Autonomous underwater vehicles (AUVs) armed with mounted cameras and artificial intelligence (AI) for data processing can help map the species that live on the ocean floor. To create the last part of that vision, roboticists and marine scientists recently tested a new computer vision (CV) system to identify seafloor creatures.
The research was part of the Deep Links project, which is led by the University of Plymouth. Researchers from Oxford University, British Geological Survey, and the Joint Nature Conservation Committee also collaborated on the project. Deeps Links is funded by the Natural Environment Research Council (NERC).
“Autonomous vehicles are a vital tool for surveying large areas of the seabed deeper than 60 m (the depth most divers can reach). But we are currently not able to manually analyze more than a fraction of that data. This research shows AI is a promising tool but our AI classifier would still be wrong one out of five times, if it was used to identify animals in our images,” Ph.D. student Nils Piechaud, lead author on the study, says.

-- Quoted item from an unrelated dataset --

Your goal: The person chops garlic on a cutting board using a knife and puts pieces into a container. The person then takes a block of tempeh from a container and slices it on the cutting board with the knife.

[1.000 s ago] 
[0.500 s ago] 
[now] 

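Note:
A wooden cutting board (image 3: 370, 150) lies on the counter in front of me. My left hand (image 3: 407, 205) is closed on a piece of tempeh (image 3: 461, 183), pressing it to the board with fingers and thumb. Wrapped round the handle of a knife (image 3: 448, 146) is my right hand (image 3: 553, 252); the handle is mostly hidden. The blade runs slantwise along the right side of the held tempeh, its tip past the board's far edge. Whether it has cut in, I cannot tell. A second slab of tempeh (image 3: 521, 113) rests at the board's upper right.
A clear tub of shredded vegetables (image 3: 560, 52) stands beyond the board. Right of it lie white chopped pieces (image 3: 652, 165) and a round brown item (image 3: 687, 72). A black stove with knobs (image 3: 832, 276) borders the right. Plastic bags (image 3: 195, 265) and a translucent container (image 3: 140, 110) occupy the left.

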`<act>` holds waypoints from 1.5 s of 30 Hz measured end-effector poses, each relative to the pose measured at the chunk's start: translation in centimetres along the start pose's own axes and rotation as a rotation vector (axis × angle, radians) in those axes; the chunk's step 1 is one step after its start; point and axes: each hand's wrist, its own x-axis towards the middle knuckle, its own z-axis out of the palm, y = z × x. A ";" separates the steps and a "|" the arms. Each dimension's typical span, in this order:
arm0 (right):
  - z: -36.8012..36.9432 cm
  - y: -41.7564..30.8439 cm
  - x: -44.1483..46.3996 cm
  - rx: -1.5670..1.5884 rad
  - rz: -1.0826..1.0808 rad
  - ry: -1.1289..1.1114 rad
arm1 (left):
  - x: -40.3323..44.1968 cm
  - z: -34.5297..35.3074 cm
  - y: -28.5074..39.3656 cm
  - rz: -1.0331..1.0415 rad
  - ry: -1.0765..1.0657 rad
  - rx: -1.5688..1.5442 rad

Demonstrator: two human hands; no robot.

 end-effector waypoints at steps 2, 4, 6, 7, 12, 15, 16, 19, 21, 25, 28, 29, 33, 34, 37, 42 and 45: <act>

Piechaud adds, “This makes it an important step forward in dealing with the huge amounts of data being generated from the ocean floor, and shows it can help speed up analysis when used for detecting some species. But we are not at the point of considering it a suitable complete replacement for humans at this stage.”
UK’s Autosub6000 took to the sea in May 2016 in the North East Atlantic. During a single dive to 1,200 m below the ocean, the AUV gathered more than 150,000 images. A team manually analyzed 1,200 images from the bunch, “containing 40,000 individuals of 110 different kinds of animals (morphospecies), most of them only seen a handful of times,” according to the University of Plymouth. The accuracy of manual annotation ranged from 50 percent to 95 percent.
For the rest of the photos, the team used Google’s open access library called Tensorflow. There, a convolution neural network (CNN) was trained to recognize these deep-sea creatures, which neared humans’ high-end accuracy percentage at 80 percent. In addition, it also delivered a speed and consistency advantage.
The system can also reach up to 93 percent accuracy when identifying a specific species, that is, if the algorithm is fed a sufficient amount of data.
Instead of totally replacing manual annotation, the study looks to use a combination of AUVs and human specialists. AI tools can help speed up deep-ocean research and understanding, enhance data analysis, and assess prediction reliability.
The study was outlined in the article “Automated identification of benthic epifauna with computer vision,” published in Marine Ecology Progress Series.